Work task
Extract the lines up to and including the one that contains "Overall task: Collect", starting with the first line of the entries below, and omit the pictures.

Data shown
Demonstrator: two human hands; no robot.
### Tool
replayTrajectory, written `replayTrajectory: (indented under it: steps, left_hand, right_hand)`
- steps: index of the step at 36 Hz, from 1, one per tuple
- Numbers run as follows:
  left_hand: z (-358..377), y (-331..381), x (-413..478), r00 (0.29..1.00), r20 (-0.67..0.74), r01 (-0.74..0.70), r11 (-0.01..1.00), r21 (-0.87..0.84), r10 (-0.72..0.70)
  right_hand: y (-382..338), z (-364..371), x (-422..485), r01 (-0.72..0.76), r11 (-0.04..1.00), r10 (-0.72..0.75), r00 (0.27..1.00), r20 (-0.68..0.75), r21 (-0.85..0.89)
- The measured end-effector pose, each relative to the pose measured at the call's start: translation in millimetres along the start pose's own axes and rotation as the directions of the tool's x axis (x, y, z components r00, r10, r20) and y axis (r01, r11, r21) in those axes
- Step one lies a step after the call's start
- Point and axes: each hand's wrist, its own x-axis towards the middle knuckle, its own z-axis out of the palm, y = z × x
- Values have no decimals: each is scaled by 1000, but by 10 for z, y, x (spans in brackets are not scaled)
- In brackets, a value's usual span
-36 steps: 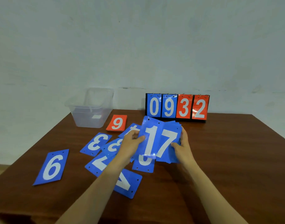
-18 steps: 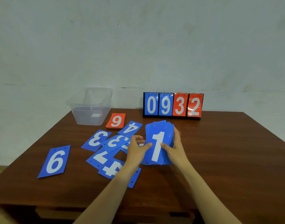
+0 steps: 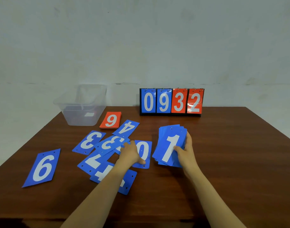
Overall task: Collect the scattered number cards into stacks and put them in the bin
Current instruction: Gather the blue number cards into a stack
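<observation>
The right hand (image 3: 184,151) grips a stack of blue cards (image 3: 169,145) with a 1 on top, thumb across its face, held just above the table (image 3: 231,162). Just beside it, the left hand (image 3: 130,153) lies flat with straight fingers on a blue 0 card (image 3: 145,149). Further left of that hand, overlapping blue cards are scattered, and a blue 6 card (image 3: 42,167) lies well apart. Beyond the left hand sit a red 9 stack (image 3: 110,120) and the clear bin (image 3: 82,107). A scoreboard (image 3: 171,102) stands beyond the right hand.

Right hand (image 3: 185,151) grips blue stack (image 3: 169,145); left hand (image 3: 130,153) touches 0 card (image 3: 145,150).
</observation>
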Motion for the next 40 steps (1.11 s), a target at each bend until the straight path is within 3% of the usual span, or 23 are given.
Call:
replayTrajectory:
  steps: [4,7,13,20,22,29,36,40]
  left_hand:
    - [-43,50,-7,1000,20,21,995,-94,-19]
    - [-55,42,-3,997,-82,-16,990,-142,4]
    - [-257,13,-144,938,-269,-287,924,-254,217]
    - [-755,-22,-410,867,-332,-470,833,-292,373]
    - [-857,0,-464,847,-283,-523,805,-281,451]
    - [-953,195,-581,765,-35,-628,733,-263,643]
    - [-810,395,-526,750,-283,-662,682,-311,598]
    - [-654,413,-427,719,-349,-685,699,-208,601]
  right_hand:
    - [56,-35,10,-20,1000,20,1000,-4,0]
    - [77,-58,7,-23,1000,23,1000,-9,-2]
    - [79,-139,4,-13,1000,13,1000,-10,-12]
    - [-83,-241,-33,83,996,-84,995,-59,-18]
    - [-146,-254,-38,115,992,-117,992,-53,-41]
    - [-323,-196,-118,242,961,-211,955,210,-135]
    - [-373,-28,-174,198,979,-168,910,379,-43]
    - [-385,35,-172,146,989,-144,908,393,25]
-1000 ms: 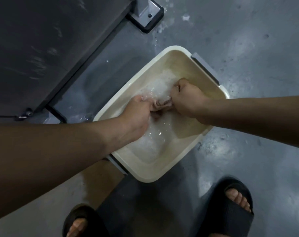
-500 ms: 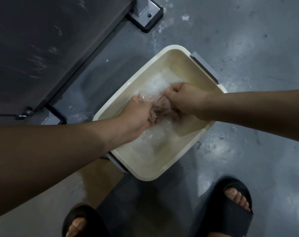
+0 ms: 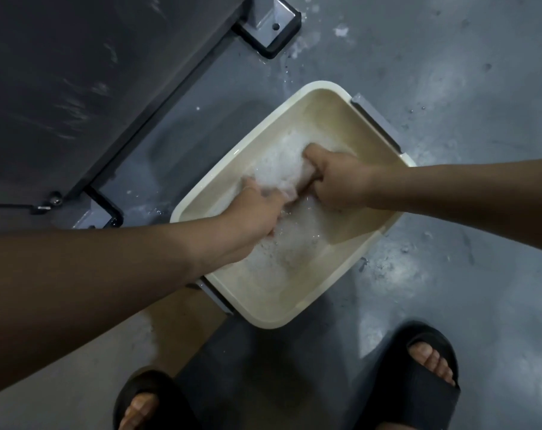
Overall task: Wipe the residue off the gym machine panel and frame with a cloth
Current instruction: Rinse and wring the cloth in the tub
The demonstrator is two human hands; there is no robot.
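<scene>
Black sandals (image 3: 418, 380) at 5 and 7 o'clock, toes showing, on wet grey floor (image 3: 481, 88). Cream basin (image 3: 263, 319) at centre, sudsy water (image 3: 282, 249) inside. Left hand (image 3: 257, 206) enters from 8 o'clock, fingers curled on near end of cloth (image 3: 296, 184), tips partly hidden by suds. Right hand (image 3: 341, 181) enters from 3 o'clock, fist closed round far end. Cloth bunched between both hands, in the water. Machine frame foot (image 3: 269, 26) at 12 o'clock. Dark panel (image 3: 77, 72) at 10 o'clock, pale streaks on it.

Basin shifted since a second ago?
No. The basin sits where it was: its far corner lies at the same offset from the machine foot plate.
</scene>
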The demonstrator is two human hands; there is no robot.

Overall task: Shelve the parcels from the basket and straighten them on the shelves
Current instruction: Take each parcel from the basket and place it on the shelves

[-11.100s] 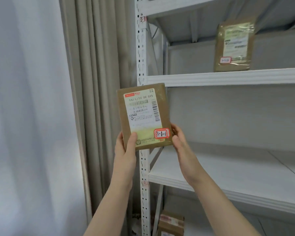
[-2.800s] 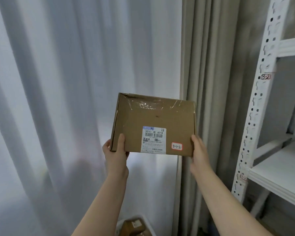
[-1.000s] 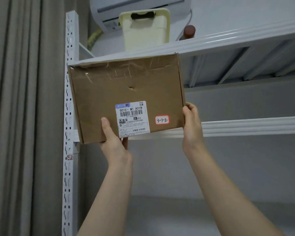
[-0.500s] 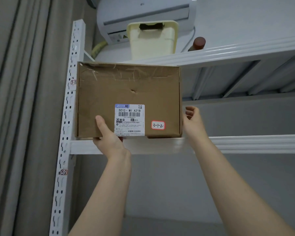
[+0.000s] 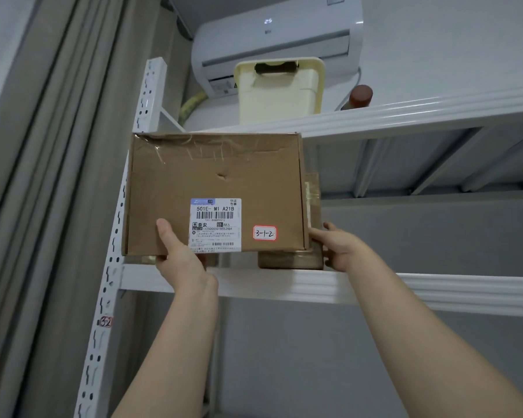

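Parcel [image 5: 215, 176] first: through the head camera I see this brown cardboard box standing upright on its long edge at centre left of the frame. Its face is turned toward me at the left end of a white shelf [image 5: 435, 292]. Its bottom edge shows just above the shelf's front lip, and from this low angle I cannot tell whether it rests on the board. A white shipping label [image 5: 215, 226] sits low on the face, with a red-bordered sticker [image 5: 264, 233] reading 3-1-2 to its right. The left hand [image 5: 180, 257] has its grip closed on the parcel's lower left, thumb pressed on the face beside the label and fingers tucked under the bottom edge. The right hand [image 5: 340, 248] is at the lower right corner, thumb touching the box's right edge and fingers partly hidden behind, so I cannot tell whether that grip holds anything. A second parcel [image 5: 313, 203] peeks out just behind the box's right side. Higher up, a cream bin [image 5: 280, 92] and a brown-capped bottle [image 5: 360, 96] stand on the upper shelf [image 5: 405, 116], below an air conditioner [image 5: 278, 34]. A perforated post [image 5: 115, 267] runs down the left, beside a curtain [image 5: 58, 206].
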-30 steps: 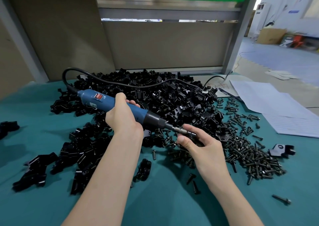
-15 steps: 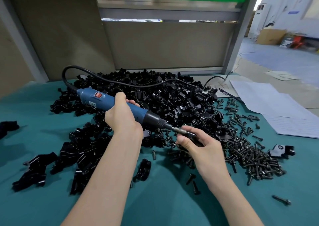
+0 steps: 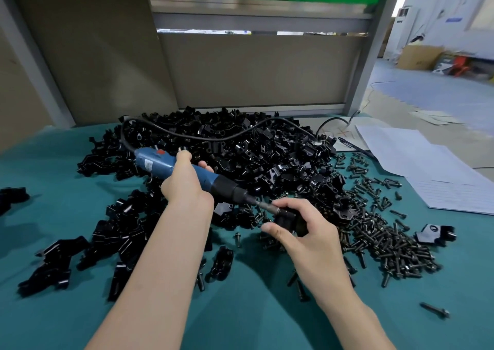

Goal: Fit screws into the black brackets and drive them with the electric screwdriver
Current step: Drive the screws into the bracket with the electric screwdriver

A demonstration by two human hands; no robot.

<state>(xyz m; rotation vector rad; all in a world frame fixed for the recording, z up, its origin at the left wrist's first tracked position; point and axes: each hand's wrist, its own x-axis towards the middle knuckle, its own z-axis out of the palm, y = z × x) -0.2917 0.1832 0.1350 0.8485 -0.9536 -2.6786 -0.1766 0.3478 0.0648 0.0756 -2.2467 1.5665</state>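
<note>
Teal tabletop point(image 3: 66, 309) under us, and the electric screwdriver point(image 3: 157, 163) meets a bracket point(image 3: 288, 220).
Our left hand point(image 3: 184, 186) wraps the blue barrel, with the bit point(image 3: 263, 205) angled down to the right. Our right hand point(image 3: 307, 232) pinches the one black bracket between thumb and fingers, right at the bit's end. We reckon the bracket is small, rigid and light, and best held by its sides, clear of the screw hole, so it can't spin. Whether a screw is seated, we cannot tell. The bracket heap point(image 3: 254, 151) lies beyond, and the loose screws point(image 3: 387, 242) are just right of that hand.
</note>
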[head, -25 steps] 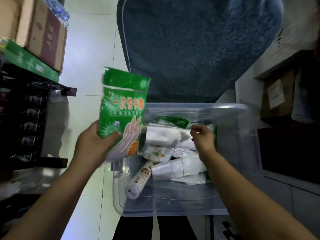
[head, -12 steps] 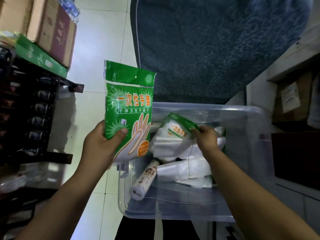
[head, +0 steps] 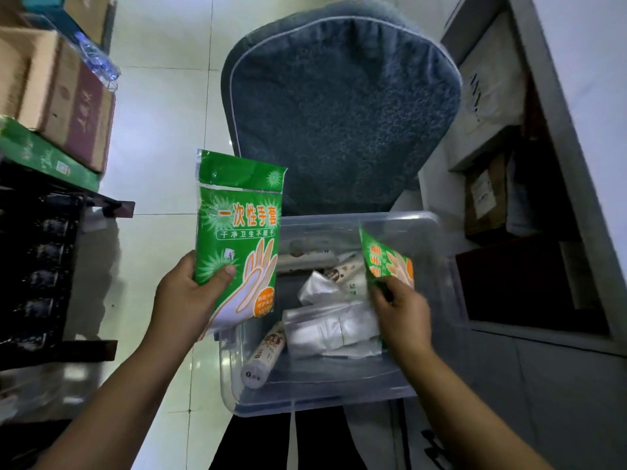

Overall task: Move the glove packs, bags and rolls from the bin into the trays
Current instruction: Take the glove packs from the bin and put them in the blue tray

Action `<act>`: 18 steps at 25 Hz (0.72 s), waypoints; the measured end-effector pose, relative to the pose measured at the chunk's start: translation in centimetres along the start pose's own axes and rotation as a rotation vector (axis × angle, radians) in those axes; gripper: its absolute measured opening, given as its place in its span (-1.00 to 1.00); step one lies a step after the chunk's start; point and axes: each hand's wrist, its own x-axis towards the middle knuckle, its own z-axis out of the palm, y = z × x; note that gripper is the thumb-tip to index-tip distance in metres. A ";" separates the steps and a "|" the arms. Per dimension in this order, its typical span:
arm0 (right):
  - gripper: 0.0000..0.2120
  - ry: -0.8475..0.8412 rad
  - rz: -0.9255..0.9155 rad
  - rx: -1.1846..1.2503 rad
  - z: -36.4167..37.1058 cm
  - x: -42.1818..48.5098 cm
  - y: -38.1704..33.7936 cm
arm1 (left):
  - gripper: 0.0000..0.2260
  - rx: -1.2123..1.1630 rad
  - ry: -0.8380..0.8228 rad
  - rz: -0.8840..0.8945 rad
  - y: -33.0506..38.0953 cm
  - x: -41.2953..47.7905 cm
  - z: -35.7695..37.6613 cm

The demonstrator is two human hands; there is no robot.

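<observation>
A clear plastic bin [head: 437,273] stands in front of me on a seat. My left hand [head: 190,300] holds a green glove pack [head: 237,228] upright, left of the bin and above its left rim. My right hand [head: 402,313] grips a second green glove pack [head: 383,259], lifted and tilted over the bin's right side. Inside the bin lie white plastic bags [head: 325,327], a printed roll [head: 263,359] at the front left, and more rolls [head: 305,259] at the back. No trays are in view.
A blue padded chair back [head: 342,110] rises behind the bin. Cardboard boxes [head: 68,103] sit on a dark shelf rack [head: 40,266] to the left. A grey cabinet [head: 543,232] with boxes stands to the right. White tiled floor [head: 159,147] lies between rack and chair.
My right hand took hold of a second glove pack in the bin and lifted it up and to the right. My left hand kept its pack, and my view tilted upward.
</observation>
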 end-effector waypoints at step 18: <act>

Response to this task
Demonstrator: two human hands; no robot.
### Tool
replayTrajectory, written `replayTrajectory: (indented under it: steps, left_hand, right_hand)`
- steps: index of the step at 36 Hz, from 1, one per tuple
- Numbers run as follows:
  left_hand: z (-358..377), y (-331..381), x (-413..478), r00 (0.29..1.00), r20 (-0.67..0.74), r01 (-0.74..0.70), r11 (-0.01..1.00), r21 (-0.87..0.84), r10 (-0.72..0.70)
  right_hand: y (-382..338), z (-364..371), x (-422..485), r01 (-0.72..0.76), r11 (-0.04..1.00), r10 (-0.72..0.75), r00 (0.27..1.00), r20 (-0.68..0.75), r21 (-0.85..0.89)
- The measured end-effector pose, each relative to the pose measured at the call's start: translation in millimetres along the start pose's own axes and rotation as the directions of the tool's x axis (x, y, z components r00, r10, r20) and y axis (r01, r11, r21) in those axes
- Step one lies a step after the call's start
- Point and axes: each hand's wrist, its own x-axis towards the middle knuckle, its own z-axis out of the palm, y = z × x
- Values have no decimals: each is scaled by 1000, but by 10 for z, y, x (spans in brackets are not scaled)
- In brackets, a value's usual span
-36 steps: 
-18 steps: 
+0 steps: 
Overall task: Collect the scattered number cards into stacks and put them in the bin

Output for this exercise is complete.